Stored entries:

* * * * * * * * *

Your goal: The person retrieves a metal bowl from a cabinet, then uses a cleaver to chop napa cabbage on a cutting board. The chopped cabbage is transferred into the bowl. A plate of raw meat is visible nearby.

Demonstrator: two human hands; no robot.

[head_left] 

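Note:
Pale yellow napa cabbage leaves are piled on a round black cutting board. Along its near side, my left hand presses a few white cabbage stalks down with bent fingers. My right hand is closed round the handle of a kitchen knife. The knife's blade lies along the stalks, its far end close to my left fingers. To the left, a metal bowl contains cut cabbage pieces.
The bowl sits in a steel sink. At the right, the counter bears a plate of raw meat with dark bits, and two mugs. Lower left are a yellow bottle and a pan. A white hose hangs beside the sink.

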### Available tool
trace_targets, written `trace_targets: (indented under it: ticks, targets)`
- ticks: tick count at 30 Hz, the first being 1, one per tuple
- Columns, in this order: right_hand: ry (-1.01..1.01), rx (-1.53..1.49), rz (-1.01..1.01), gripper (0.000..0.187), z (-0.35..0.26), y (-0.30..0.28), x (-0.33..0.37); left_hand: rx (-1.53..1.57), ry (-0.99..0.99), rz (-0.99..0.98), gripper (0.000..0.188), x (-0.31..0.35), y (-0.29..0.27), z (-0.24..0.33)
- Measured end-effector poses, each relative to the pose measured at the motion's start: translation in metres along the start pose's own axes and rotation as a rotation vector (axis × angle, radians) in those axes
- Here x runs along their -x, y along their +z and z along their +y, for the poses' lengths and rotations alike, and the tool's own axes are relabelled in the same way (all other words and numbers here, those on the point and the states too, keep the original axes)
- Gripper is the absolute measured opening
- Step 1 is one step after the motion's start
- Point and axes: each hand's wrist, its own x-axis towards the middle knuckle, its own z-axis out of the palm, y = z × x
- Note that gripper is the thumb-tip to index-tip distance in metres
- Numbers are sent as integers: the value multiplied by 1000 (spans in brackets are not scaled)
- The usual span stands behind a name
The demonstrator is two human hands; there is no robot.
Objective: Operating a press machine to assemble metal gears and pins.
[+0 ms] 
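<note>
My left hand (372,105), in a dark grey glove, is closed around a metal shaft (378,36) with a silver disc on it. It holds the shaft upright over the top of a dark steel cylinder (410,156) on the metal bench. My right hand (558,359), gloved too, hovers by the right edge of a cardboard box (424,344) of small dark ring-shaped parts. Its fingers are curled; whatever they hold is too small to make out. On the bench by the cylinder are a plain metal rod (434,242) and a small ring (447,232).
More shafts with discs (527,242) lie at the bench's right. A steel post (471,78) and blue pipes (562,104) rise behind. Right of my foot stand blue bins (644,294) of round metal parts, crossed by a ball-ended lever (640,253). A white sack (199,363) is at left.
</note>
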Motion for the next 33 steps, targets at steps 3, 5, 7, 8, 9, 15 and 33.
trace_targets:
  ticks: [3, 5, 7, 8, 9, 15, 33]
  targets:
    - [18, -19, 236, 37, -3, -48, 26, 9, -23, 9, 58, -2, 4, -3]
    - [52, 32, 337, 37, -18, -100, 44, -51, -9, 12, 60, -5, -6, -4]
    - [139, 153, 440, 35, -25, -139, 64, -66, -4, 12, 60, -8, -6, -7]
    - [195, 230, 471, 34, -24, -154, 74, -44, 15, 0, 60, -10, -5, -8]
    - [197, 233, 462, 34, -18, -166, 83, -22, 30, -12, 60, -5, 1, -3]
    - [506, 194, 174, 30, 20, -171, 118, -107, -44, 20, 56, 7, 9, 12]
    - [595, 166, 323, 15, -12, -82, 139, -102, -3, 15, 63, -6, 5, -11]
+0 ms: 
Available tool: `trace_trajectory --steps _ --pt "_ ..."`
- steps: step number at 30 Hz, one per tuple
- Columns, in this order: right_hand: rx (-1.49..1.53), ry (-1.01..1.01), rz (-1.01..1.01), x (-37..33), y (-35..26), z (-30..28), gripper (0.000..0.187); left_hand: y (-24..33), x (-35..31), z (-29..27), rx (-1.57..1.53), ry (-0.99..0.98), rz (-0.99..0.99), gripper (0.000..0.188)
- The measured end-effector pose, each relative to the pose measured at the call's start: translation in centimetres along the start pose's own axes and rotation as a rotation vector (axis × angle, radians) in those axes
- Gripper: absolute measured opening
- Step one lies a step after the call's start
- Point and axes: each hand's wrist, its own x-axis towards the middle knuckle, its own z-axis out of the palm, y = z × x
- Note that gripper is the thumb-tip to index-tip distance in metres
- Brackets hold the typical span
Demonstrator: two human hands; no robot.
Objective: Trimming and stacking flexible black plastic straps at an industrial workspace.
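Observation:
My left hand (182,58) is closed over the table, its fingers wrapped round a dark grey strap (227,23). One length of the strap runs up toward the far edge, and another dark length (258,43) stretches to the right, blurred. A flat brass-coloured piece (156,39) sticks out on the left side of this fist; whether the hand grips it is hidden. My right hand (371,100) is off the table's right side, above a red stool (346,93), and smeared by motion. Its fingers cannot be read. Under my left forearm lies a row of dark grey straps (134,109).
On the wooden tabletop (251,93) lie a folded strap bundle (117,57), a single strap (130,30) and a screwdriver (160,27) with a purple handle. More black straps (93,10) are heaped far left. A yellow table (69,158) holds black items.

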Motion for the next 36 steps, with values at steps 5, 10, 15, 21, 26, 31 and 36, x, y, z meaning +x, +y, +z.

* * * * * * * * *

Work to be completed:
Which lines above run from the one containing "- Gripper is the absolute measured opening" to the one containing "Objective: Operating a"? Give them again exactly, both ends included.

Solution for this exercise:
- Gripper is the absolute measured opening
- Step 1 is one step after the motion's start
- Point and axes: each hand's wrist, its own x-axis towards the middle knuckle, its own z-axis out of the palm, y = z × x
- Note that gripper is the thumb-tip to index-tip distance in metres
- Numbers are sent as integers: the value multiplied by 1000 (spans in brackets are not scaled)
- The usual span stands behind a name
The demonstrator is two human hands; there is no robot.
Objective: Operating a press machine to assemble metal gears and pins.

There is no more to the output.